WORK REQUIRED: Every line below between the line holding "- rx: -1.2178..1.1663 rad" and the line holding "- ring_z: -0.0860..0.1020", inclusive, should be repeated exactly, and all other lines omitted.

----------------------------------------

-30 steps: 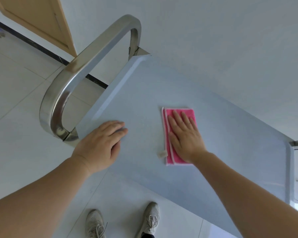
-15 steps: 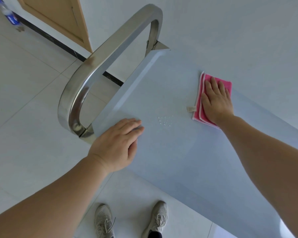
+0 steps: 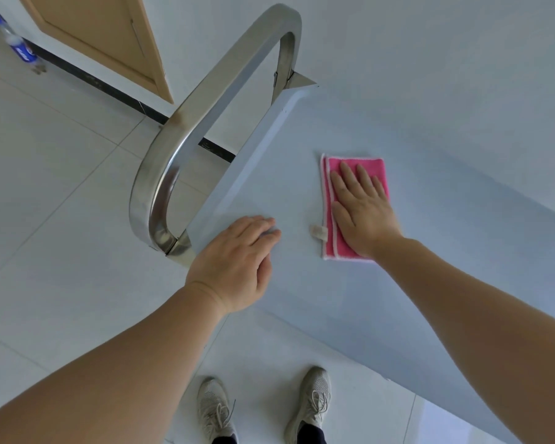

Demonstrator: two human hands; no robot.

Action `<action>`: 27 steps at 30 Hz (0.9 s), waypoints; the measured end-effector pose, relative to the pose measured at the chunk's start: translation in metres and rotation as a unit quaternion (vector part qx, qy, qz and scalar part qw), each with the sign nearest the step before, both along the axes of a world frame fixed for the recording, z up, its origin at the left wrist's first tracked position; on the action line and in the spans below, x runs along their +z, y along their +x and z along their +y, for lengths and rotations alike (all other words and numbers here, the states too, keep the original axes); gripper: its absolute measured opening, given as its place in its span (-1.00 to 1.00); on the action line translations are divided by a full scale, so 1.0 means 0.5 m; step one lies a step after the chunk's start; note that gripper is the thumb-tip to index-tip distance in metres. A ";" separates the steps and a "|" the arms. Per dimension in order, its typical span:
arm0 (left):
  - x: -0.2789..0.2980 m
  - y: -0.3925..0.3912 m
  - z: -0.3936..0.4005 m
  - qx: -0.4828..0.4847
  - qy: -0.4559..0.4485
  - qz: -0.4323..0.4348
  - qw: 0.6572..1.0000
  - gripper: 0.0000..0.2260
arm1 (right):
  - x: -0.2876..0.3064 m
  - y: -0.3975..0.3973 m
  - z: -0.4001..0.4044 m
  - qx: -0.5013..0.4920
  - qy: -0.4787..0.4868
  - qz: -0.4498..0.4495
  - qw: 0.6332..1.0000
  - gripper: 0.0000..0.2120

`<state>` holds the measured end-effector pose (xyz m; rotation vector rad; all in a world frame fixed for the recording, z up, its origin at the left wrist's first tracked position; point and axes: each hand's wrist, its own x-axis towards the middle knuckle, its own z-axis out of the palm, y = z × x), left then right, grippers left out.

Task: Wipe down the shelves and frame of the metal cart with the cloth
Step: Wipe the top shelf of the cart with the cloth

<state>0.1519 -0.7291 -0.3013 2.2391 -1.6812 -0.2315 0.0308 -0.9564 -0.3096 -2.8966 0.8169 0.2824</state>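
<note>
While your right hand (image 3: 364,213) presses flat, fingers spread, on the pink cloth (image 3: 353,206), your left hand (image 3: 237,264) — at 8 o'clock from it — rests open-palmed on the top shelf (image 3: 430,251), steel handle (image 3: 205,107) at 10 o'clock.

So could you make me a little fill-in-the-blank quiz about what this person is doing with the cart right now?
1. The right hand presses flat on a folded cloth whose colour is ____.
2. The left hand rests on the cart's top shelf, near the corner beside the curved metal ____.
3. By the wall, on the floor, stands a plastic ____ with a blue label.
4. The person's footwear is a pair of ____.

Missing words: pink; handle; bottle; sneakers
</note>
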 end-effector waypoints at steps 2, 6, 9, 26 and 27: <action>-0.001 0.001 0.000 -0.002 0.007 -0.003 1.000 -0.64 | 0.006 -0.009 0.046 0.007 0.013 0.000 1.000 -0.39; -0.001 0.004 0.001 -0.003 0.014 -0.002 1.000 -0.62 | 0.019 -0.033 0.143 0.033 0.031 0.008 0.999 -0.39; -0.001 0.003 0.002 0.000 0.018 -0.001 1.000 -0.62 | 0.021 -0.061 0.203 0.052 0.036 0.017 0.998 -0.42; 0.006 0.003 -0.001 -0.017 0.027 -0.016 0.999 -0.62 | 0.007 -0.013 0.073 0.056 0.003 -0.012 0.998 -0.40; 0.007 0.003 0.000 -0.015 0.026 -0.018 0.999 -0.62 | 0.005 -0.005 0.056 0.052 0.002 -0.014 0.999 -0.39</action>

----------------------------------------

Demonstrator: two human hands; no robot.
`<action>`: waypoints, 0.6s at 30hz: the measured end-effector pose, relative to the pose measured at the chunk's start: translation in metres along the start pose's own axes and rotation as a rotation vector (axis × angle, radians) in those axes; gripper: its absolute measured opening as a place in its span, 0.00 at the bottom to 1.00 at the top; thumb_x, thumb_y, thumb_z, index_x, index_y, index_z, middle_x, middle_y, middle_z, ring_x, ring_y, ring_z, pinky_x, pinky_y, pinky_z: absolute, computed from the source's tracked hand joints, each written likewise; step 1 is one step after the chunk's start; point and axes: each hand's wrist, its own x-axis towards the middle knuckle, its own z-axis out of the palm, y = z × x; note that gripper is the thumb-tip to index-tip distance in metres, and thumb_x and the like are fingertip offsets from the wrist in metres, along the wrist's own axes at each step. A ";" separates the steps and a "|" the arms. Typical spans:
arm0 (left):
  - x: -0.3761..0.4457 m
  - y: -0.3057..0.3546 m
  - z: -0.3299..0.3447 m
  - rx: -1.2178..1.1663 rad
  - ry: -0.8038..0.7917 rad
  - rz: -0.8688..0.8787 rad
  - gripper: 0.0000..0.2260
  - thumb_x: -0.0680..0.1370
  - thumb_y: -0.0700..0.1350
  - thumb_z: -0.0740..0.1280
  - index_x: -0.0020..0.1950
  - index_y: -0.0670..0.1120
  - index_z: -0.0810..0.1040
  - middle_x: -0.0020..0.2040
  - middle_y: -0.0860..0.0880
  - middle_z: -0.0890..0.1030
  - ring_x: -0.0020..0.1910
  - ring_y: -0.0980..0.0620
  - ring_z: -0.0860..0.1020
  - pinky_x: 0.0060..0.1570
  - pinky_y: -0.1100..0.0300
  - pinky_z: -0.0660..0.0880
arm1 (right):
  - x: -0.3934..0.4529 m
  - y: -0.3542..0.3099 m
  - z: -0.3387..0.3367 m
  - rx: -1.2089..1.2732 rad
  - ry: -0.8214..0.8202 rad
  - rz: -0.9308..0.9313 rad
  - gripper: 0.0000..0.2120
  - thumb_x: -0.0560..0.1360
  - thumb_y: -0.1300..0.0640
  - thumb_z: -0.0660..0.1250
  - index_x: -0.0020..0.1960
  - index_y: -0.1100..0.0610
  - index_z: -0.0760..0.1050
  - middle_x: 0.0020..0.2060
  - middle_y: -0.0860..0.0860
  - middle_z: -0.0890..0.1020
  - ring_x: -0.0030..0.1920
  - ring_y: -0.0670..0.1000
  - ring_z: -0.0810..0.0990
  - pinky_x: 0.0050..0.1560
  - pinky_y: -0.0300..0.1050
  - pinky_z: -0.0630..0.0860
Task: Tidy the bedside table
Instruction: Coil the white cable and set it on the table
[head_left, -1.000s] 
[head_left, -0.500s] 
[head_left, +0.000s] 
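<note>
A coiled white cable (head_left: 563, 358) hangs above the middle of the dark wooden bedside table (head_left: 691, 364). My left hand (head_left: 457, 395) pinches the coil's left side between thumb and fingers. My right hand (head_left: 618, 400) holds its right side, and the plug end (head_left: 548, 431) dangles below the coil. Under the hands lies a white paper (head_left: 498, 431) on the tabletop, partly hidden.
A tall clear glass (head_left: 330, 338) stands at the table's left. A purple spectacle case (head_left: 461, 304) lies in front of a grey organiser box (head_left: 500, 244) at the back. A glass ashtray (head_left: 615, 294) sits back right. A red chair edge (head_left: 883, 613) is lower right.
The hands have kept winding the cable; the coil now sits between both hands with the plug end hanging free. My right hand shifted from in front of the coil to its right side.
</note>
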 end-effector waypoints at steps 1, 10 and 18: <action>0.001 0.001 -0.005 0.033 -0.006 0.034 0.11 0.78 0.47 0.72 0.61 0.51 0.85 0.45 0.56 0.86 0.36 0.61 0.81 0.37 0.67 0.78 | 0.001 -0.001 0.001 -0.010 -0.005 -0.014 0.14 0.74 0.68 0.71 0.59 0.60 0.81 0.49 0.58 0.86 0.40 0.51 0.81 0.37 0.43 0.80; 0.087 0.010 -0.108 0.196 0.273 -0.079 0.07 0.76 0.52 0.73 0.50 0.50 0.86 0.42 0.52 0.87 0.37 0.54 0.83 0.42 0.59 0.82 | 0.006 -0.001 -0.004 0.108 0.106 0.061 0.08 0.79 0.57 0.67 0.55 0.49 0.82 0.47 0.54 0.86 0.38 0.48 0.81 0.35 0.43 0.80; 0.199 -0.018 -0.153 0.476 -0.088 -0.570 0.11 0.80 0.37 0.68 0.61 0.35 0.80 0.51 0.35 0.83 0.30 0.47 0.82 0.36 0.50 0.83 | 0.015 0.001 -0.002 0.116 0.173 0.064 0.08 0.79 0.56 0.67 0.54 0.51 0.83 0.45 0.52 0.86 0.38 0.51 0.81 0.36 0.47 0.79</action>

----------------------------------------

REPLY TO THE TASK:
  - rx: -1.2178..1.1663 rad
  - ry: -0.8038..0.7917 rad
  - rz: -0.8688..0.8787 rad
  - gripper: 0.0000..0.2260
  - thumb_x: -0.0680..0.1370
  - thumb_y: -0.0700..0.1350
  - thumb_z: -0.0740..0.1280
  - index_x: -0.0020..0.1950
  - index_y: -0.0670..0.1120
  - index_z: -0.0810..0.1040
  - middle_x: -0.0020..0.2040
  - middle_y: -0.0860..0.0880
  - middle_z: -0.0890..0.1030
  - ring_x: -0.0020..0.1910
  - ring_y: -0.0980..0.0620
  - ring_z: -0.0860..0.1020

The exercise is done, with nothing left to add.